Exercise directions: Beginning with the line that contains "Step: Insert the", print each line to the end of the data exactly. Omit the pictures.

━━ Data excerpt ━━

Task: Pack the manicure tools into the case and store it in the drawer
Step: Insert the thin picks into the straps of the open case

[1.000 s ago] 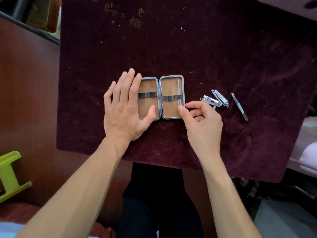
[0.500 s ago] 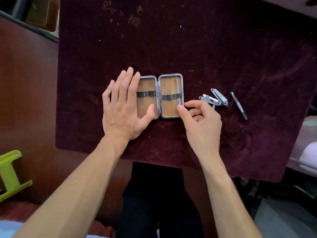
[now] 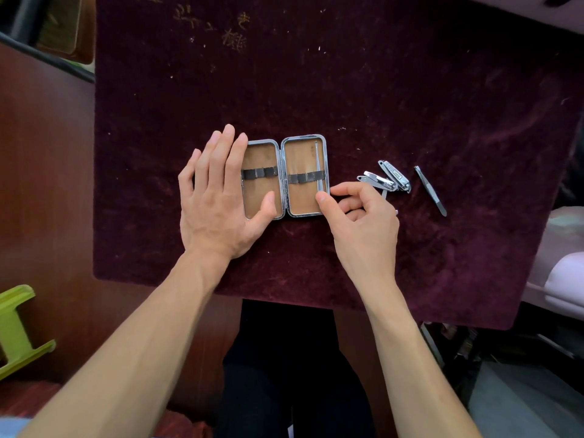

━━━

Task response:
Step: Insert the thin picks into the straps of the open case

[1.000 s ago] 
[0.500 s ago] 
[now] 

The answer to this exercise has been written out completely.